13 novembre 2019
Aggiornato 02:30
Dopo i tre attentati di venerdì

Tunisia, Francia, Kuwait: come l’Isis sceglie le sue vittime

A pochissimi giorni dall'anniversario della proclamazione del Califfato, l'Isis ha celebrato la ricorrenza a modo suo. I tre attentati di venerdì hanno sconvolto tre Paesi apparentemente diversi tra loro, ma in realtà tutti e tre, per ragioni diverse, importanti obiettivi dello Stato islamico

TUNISI – Mancavano pochi giorni all’anniversario della proclamazione del Califfato nero (29 giugno 2014), e l’Isis l’ha «celebrato» a modo suo. I tre attentati dello scorso venerdì hanno riportato il terrore al centro della scena, dopo giorni in cui lo Stato islamico sembrava retrocedere sul terreno sospinto dalla determinazione curda. Ma perché proprio Francia, Tunisia e Kuwait? Esiste un filo rosso che lega Paesi apparentemente tanto diversi?

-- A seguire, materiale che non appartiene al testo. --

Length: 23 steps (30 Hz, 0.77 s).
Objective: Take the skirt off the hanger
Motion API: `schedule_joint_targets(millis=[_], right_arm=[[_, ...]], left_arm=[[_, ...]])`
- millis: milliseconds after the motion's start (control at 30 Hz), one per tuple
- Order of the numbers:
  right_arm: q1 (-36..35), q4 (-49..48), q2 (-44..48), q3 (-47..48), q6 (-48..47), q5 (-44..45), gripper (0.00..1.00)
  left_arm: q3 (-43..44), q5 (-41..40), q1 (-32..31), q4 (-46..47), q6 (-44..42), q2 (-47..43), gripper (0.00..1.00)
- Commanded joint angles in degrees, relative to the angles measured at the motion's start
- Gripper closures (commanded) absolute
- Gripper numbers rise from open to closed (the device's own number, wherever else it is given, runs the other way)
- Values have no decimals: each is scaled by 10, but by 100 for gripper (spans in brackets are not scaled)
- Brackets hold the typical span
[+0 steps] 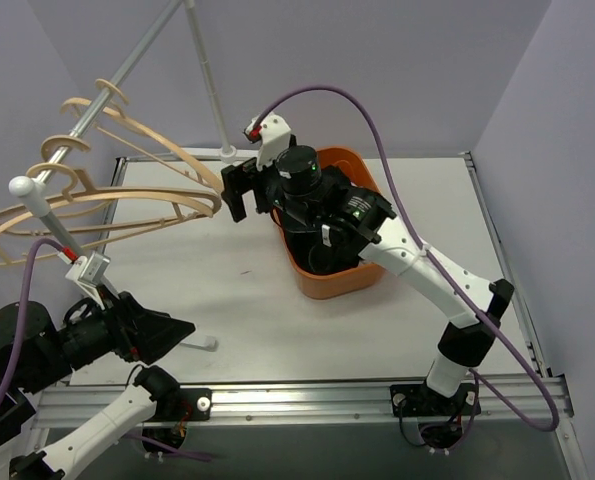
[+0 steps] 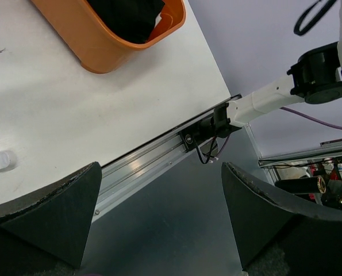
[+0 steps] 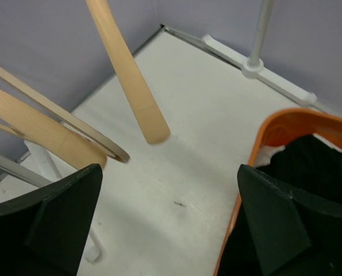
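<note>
The black skirt (image 1: 327,262) lies bunched inside the orange basket (image 1: 337,285), off any hanger; it also shows in the left wrist view (image 2: 127,17) and the right wrist view (image 3: 308,164). Several bare wooden hangers (image 1: 147,205) hang on the rack at the left. My right gripper (image 1: 235,190) is open and empty, just right of the hanger tips; the nearest hanger end (image 3: 130,80) hangs above and ahead of its gripper gap (image 3: 169,169). My left gripper (image 1: 167,335) is open and empty at the near left, its view (image 2: 160,167) looking past the table's front edge.
The rack's slanted rail (image 1: 127,70) and white upright pole (image 1: 209,80) stand at the back left, with its base (image 3: 254,66) on the table. A rack foot (image 1: 205,343) lies near my left gripper. A metal rail (image 1: 307,400) runs along the front edge.
</note>
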<state>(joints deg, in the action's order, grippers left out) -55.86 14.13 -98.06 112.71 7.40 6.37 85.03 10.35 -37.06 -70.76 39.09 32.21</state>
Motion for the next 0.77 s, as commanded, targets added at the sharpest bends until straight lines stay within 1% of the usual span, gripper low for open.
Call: schedule_joint_targets(millis=[0, 67, 100, 167, 200, 233, 267, 300, 333, 400, 433, 467, 533, 567, 633, 667, 733], right_arm=[[-7, 91, 65, -9, 54, 144, 0], [-7, 144, 96, -12, 93, 198, 0], [-7, 191, 111, -32, 146, 215, 0], [-7, 243, 158, -70, 218, 240, 0], [-7, 297, 174, -113, 293, 239, 0], [-7, 323, 189, -139, 329, 234, 0], [-8, 341, 226, -170, 361, 226, 0], [-9, 367, 247, -201, 393, 202, 0], [-11, 376, 265, -264, 450, 188, 0], [-20, 386, 324, -324, 502, 148, 0], [-26, 380, 345, -383, 539, 133, 0], [-35, 374, 390, -410, 555, 119, 0], [-43, 359, 432, -466, 593, 93, 0], [-46, 351, 475, -481, 599, 86, 0], [-49, 338, 530, -497, 604, 75, 0], [-49, 335, 546, -503, 600, 74, 0], [-49, 334, 576, -500, 598, 81, 0]], left_arm=[[-7, -10, 1, 31, 28, -2, 6], [-9, -9, 1, 34, 49, -1, 6], [-20, -5, 1, 44, 55, -1, 6], [-30, -2, 1, 52, 76, -3, 6], [-34, -1, 1, 56, 83, -2, 6], [-39, 0, 1, 56, 97, 1, 6], [-42, 0, 0, 57, 103, 4, 6], [-45, 1, 1, 58, 111, 7, 6], [-55, 1, 1, 59, 128, 7, 6], [-72, 5, 1, 77, 145, 3, 6], [-82, 5, 1, 84, 161, -6, 6], [-102, 4, 1, 98, 170, -11, 6], [-126, -1, 1, 110, 204, -33, 6], [-152, -2, 1, 123, 215, -43, 6], [-180, -3, 1, 135, 257, -75, 6], [-205, -4, 1, 144, 270, -88, 6], [-228, -2, 1, 155, 308, -122, 6]])
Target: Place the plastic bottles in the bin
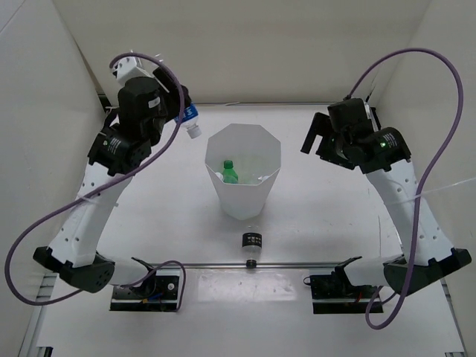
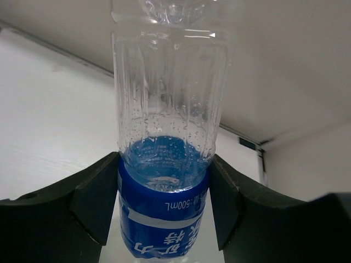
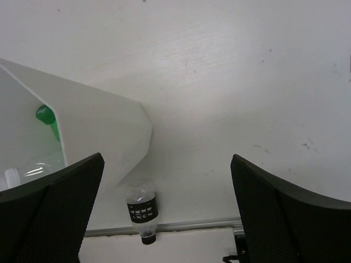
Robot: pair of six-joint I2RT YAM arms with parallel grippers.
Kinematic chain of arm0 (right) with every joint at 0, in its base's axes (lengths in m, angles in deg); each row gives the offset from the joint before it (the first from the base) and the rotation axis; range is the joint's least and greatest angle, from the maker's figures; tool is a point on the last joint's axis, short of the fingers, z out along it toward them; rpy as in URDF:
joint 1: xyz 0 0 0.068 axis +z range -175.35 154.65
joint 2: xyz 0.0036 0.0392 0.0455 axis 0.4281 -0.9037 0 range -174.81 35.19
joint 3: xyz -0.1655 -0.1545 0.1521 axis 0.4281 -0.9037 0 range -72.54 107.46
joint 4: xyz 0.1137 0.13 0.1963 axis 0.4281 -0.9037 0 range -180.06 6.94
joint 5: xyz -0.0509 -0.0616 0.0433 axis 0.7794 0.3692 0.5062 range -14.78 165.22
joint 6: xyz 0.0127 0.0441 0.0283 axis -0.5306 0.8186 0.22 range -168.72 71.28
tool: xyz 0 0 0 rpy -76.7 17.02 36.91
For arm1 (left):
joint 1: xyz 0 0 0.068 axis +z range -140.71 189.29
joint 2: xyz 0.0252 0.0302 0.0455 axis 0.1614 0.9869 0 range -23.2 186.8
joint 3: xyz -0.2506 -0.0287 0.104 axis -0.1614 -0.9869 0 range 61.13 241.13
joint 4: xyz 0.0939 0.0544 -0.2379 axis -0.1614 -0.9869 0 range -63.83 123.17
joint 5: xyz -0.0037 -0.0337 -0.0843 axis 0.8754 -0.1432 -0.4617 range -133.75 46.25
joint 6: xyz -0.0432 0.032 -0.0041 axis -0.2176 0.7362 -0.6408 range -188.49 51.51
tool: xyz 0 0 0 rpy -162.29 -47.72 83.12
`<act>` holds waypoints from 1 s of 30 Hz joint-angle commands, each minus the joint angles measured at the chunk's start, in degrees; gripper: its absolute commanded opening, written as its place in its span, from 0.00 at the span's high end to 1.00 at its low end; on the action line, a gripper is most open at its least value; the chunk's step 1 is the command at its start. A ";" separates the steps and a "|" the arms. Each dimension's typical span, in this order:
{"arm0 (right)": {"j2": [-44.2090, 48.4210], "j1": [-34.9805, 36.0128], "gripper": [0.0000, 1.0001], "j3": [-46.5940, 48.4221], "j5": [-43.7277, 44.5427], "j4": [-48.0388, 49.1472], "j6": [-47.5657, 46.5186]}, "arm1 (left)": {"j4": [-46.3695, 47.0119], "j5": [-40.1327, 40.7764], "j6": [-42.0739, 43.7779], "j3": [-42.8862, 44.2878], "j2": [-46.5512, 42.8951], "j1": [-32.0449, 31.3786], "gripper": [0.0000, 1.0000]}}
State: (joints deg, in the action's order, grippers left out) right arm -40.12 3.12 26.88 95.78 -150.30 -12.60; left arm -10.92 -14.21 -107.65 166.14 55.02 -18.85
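White table (image 1: pixel 335 223), white walls. Blue-label bottle (image 2: pixel 164 164) is off the table, pinched btwn left gripper (image 2: pixel 164 213) jaws at the label end, up by rear-left of bin (image 1: pixel 245 197). Bin stands mid-table w/ green bottle (image 1: pixel 229 171) + a clear bottle (image 3: pixel 27 172) inside. Black-banded cylinder (image 1: pixel 251 242) lies just in front of bin. Right gripper (image 3: pixel 166 164) hovers right of bin, jaws spread wide.

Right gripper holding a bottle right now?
No, the right gripper is wide open in its wrist view, with nothing held in it.
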 commanded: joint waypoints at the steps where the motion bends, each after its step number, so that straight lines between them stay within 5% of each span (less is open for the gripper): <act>1: 2.26 -3.85 0.00 -3.08 -7.54 2.37 4.13 | 3.57 -3.68 3.11 0.54 -0.08 -4.89 0.28; 8: 5.96 -11.93 0.00 -16.25 -20.09 5.01 7.04 | 5.07 -1.41 8.48 -0.34 4.65 -18.61 0.26; 11: 7.28 -14.14 0.00 -24.16 -28.00 6.86 7.56 | 5.07 -0.54 10.50 0.28 5.98 -21.07 0.16; 13: 8.68 -14.14 0.00 -27.07 -31.71 7.65 8.09 | 5.07 -0.54 12.17 0.28 5.98 -21.69 0.00; 15: 11.57 -14.14 0.00 -30.41 -31.72 9.05 8.09 | 5.07 0.16 12.78 0.28 4.32 -22.22 0.00; 21: 27.19 -7.12 0.00 -44.54 -31.00 23.01 3.26 | 4.02 12.17 13.93 0.29 -3.48 -22.22 0.00; 23: 31.69 -4.14 0.00 -56.57 -34.68 28.54 3.26 | 3.49 15.79 13.93 -1.38 -6.04 -21.70 0.00; 30: 52.09 4.66 0.00 -79.25 -31.46 50.26 5.09 | -13.27 27.84 4.99 -8.41 -15.71 -21.08 0.00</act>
State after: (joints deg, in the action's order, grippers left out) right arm 7.85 5.57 -47.98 63.45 -114.41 -7.88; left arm -13.55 6.10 -97.40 160.02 40.94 -40.16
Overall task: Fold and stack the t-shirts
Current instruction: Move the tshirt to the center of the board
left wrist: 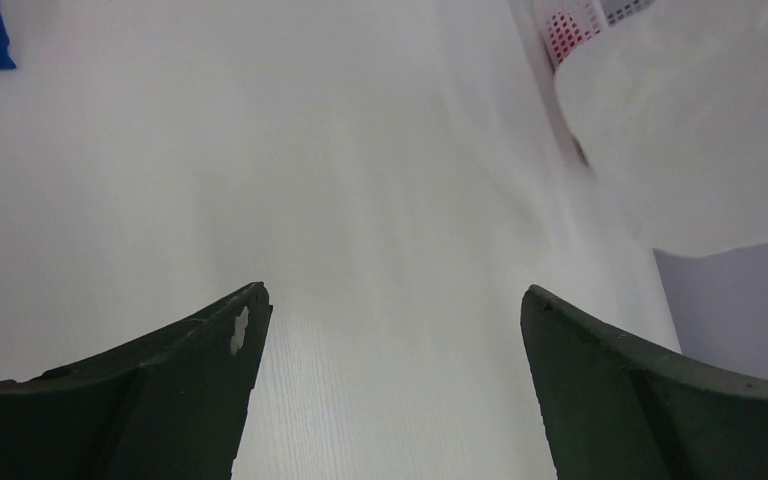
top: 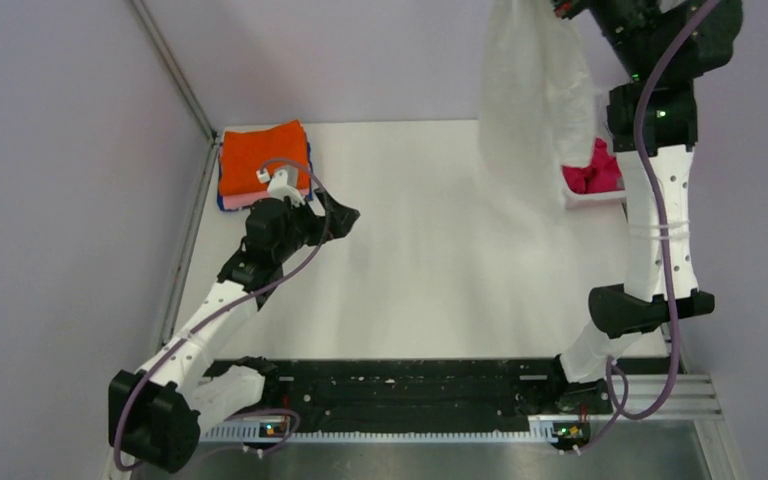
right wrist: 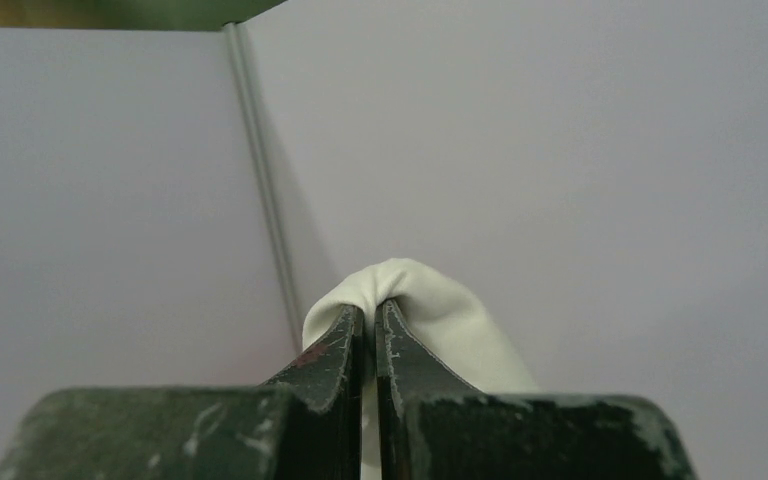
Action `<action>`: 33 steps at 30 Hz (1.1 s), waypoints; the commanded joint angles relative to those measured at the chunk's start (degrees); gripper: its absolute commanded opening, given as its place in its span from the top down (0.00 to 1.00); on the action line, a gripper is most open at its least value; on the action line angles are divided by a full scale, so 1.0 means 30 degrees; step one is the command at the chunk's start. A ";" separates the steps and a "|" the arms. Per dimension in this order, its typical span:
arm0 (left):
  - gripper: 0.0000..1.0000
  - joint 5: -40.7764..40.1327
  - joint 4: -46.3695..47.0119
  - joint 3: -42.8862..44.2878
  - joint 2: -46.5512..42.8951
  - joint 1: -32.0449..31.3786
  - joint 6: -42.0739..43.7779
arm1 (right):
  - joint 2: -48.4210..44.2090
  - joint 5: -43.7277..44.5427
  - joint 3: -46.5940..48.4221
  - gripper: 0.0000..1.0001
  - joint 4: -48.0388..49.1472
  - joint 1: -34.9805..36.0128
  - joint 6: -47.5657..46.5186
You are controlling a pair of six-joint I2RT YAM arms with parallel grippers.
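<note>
left arm (top: 210,310): low, elbow bent, reaching forward | left gripper (left wrist: 390,300): jaws wide apart | right arm (top: 660,220): raised high | right gripper (right wrist: 370,310): jaws pinched on white t-shirt (right wrist: 450,320)

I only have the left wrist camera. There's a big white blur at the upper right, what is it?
Observer: A white t-shirt hanging in the air. The right hand is shut on a fold of it, up high.
Operator: Is anything folded yet?
Observer: Yes, a folded orange t-shirt lies on top of others at the far left corner.
Operator: Any shirts left to do?
Observer: A magenta t-shirt sits bunched in the basket beside the right arm.
</note>
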 commanded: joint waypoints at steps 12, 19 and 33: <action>0.01 -0.3994 -0.3631 -0.1964 -0.6468 0.0020 -0.0823 | -0.3004 1.0584 -0.5958 1.00 -0.5730 0.5922 0.0146; 0.01 -0.4428 -0.3899 -0.1105 -0.3097 0.0004 -0.1610 | -0.3536 1.7092 -1.5257 1.00 -0.7955 0.4225 -0.0166; 0.01 -0.3377 -0.7474 -0.1097 0.0331 0.0002 -0.2505 | -0.2116 1.6570 -1.9135 0.01 -0.8223 0.1082 -0.0630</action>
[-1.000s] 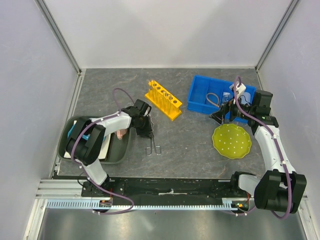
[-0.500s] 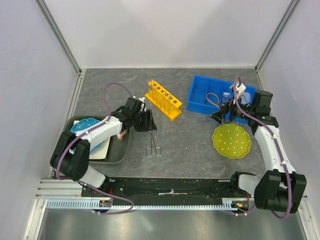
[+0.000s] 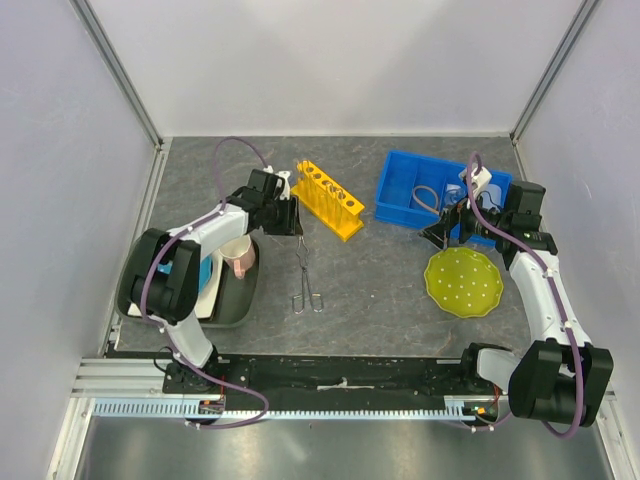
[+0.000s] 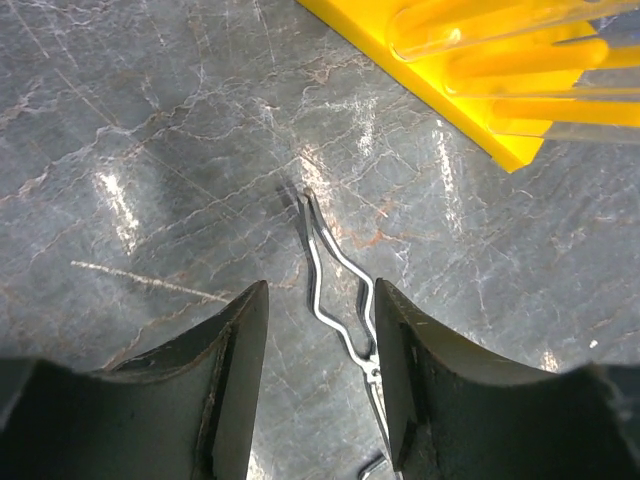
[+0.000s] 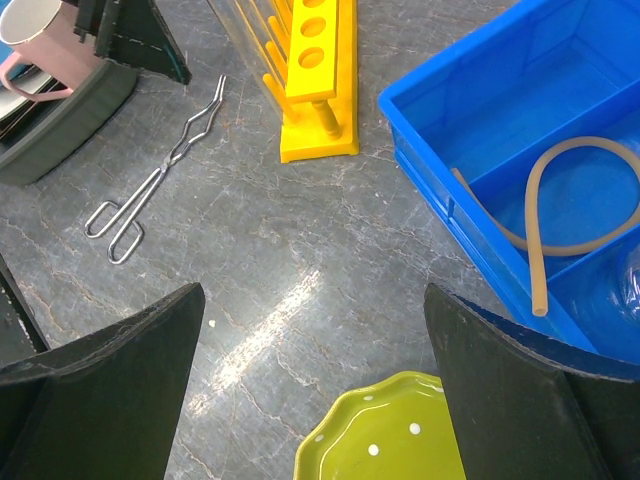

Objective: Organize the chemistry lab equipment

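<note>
The metal tongs point(image 3: 304, 272) lie flat on the grey table, handles toward the near edge. My left gripper point(image 3: 291, 216) hovers open over their tip. In the left wrist view the tongs point(image 4: 340, 290) run between the jaws of the left gripper point(image 4: 320, 290), which do not grip them. The yellow holed rack point(image 3: 327, 198) stands just beyond, with thin clear rods point(image 4: 480, 30) in it. My right gripper point(image 3: 440, 228) is wide open and empty beside the blue bin point(image 3: 400, 200). The right gripper point(image 5: 315, 295) looks down on bare table. The tan rubber loop point(image 5: 560, 200) lies in the bin.
A green dotted plate point(image 3: 463, 282) sits under the right arm. The dark grey tray point(image 3: 235, 310) at the left holds a cream mug with a pink handle point(image 3: 237, 255) and a blue plate. The cage walls close in the table on three sides.
My left gripper has opened and pulled back from the tongs toward the yellow rack. The tongs stay flat on the table. The right arm has not moved.
</note>
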Motion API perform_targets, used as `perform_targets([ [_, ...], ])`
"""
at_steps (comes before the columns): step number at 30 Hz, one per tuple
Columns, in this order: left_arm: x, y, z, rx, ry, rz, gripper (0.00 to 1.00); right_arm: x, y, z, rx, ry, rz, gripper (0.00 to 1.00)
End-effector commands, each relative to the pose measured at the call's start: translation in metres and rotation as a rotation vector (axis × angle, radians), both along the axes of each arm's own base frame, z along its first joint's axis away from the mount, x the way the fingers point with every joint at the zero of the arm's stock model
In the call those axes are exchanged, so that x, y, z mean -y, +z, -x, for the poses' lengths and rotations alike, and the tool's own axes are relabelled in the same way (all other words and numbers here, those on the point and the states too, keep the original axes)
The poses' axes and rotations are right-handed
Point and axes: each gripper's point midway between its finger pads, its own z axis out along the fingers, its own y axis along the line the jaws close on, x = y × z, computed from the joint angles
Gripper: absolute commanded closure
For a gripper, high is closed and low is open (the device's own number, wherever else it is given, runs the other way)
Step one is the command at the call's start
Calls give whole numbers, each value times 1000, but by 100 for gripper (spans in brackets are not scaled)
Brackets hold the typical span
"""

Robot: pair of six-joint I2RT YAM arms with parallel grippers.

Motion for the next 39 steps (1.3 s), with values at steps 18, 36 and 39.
perform_targets([
  [18,13,-43,-37,-37,87,-6,56,3,8,-9,43,11,22,2],
  [36,13,-63,-17,-60,123,-16,75,4,4,-10,26,7,21,2],
  [39,11,-58,-16,-47,137,-13,85,3,4,-10,28,10,23,2],
])
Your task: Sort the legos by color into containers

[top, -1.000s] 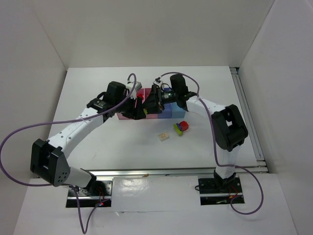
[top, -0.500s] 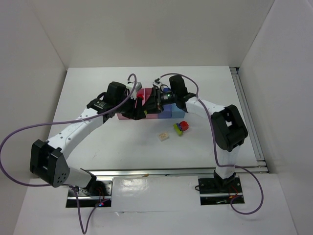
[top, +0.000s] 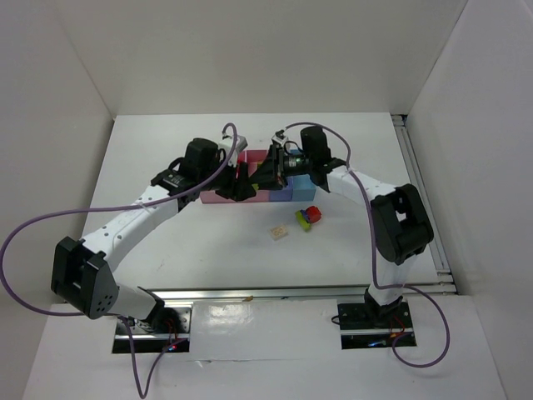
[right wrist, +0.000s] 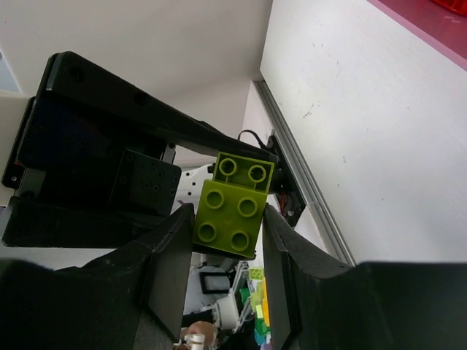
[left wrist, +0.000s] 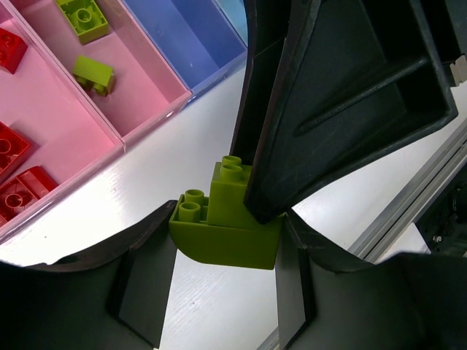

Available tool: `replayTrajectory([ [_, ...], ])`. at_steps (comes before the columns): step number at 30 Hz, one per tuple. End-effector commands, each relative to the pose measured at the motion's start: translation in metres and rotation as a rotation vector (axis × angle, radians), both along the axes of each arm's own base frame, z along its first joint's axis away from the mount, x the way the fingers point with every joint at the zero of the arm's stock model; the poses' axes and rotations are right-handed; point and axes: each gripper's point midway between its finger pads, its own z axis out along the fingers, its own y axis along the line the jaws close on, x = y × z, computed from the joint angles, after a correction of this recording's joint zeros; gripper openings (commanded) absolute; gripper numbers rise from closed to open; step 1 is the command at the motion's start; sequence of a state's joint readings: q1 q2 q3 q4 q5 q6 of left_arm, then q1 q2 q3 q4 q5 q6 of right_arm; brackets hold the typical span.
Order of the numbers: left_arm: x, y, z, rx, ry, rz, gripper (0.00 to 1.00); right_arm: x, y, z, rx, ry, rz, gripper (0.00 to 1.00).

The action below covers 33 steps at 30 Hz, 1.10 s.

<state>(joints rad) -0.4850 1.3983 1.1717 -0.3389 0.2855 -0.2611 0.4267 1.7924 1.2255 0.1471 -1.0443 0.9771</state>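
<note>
though hidden from above, a lime lego (left wrist: 232, 200) sits in the left hand (left wrist: 225, 244)

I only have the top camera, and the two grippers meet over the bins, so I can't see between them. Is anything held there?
Observer: Yes. The left wrist view shows a lime green clump, two pieces joined, gripped by the left gripper.
Operator: And the right one?
Observer: The right gripper is shut on the same clump, whose studs face its camera.
Operator: Which bin has green so far?
Observer: Two lime green bricks lie in one pink bin; red bricks lie in the neighbouring pink bin.
</note>
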Motion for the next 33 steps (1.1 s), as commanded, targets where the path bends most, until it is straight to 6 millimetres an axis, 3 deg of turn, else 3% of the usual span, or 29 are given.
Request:
replayTrajectory([
  [1, -0.009, 0.027, -0.004, 0.044, 0.038, 0.052, 0.00, 0.041, -0.034, 0.012, 0.011, -0.093, -0.163, 0.17],
  [10, -0.012, 0.029, -0.009, 0.058, 0.048, 0.046, 0.00, 0.051, -0.024, 0.046, 0.137, -0.090, -0.124, 0.17],
  [16, -0.004, 0.036, 0.001, 0.064, 0.018, 0.062, 0.00, 0.045, -0.037, 0.022, 0.125, -0.024, -0.109, 0.17],
  [33, -0.010, 0.028, 0.007, 0.038, 0.036, 0.010, 0.00, 0.042, -0.040, 0.004, 0.161, 0.019, -0.108, 0.17],
])
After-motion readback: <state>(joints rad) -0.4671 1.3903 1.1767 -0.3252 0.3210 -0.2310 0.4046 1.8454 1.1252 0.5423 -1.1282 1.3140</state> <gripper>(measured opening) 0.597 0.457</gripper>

Il filo rosso che lega tre continenti
Per l’Is il filo c’è. Gli attacchi sono avvenuti a tre giorni dall’annuncio del portavoce dell’organizzazione, Abu Muhammad al–Adnani, che invitava a colpire «crociati, sciiti e apostati». Se fosse accertata la responsabilità dell’Is in tutti e tre i casi, l’invito sarebbe stato raccolto: da un lato i crociati francesi, in prima linea nella coalizione che combatte lo Stato islamico in Siria e in Iraq; dall’altro gli sciiti del Kuwait, consistente minoranza legata a quella irachena in lotta con l’Is; infine gli apostati tunisini, impegnati in una difficile transizione democratica che, seppur irta di ostacoli, non è certo vista di buon occhio dal Califfato. E se per la Francia, secondo le prime ricostruzioni, si sarebbe trattato di «lupi solitari» – a dimostrazione dell’attrattiva mediatica e strategica esercitata dall’Is –, per il Kuwait il tentativo sarebbe quello di trasformare le monarchie del Golfo in nuovi teatri di crisi, radicalizzando le tensioni tra sciiti e sunniti come avvenuto in Iraq.

Tunisia obiettivo prediletto
Ma è la Tunisia a costituire, per Limes, una «priorità dello Stato islamico». A tre mesi dall’attentato al Bardo, il nuovo attacco dimostra come il Paese sia al centro di una guerra tra fazioni contrapposte all’interno del campo jihadista. L’attentato è stato ancor più sanguinario e spettacolare del suo antecedente: il jihadista sarebbe infatti arrivato in gommone, con il kalashnikov nascosto nell’ombrellone, e avrebbe iniziato a sparare ai bagnanti. Non casuali neppure le località prescelte: Tunisi, il cuore pulsante del Paese, e Souisse, il suo cuore economico, al centro di un piano di potenziamento della sicurezza negli stabilimenti balneari. Il colpo è stato inferto all’economia del Paese, che si nutre di turismo. Già l’attentato del Bardo ha causato un drastico calo delle presenze straniere rispetto a un anno fa, e c’è da aspettarsi che quello di venerdì abbia terminato il lavoro.

Is vs democrazia
Secondo Le figaro,  la Tunisia è da tempo tra gli obiettivi prediletti dall’Is, non tanto come terreno di conquista, ma in quanto rappresentante di quella «chance democratica» (con tutti i suoi limiti) per il mondo arabo che il Califfato è determinato a mandare in pezzi. E la tattica dell’Is è particolarmente astuta. Il presidente Beji Caid Essebsi, infatti, ha già promesso di applicare contromisure restrittive e straordinarie, tra cui la chiusura di 80 moschee. Il pericolo è che la neonata democrazia tunisina ecceda sul lato autoritario, dando inconsciamente all’Is il più grosso aiuto che potrebbe offrirgli: perché è la democrazia il reale antidoto per combattere il fondamentalismo. Secondo Stefano Torelli, ricercatore dell’Ispi, «la sfida è sempre quella di combattere il jihadismo con risultati politici ed economici, piuttosto che solamente con la repressione». E di certo è una sfida estremamente ambiziosa.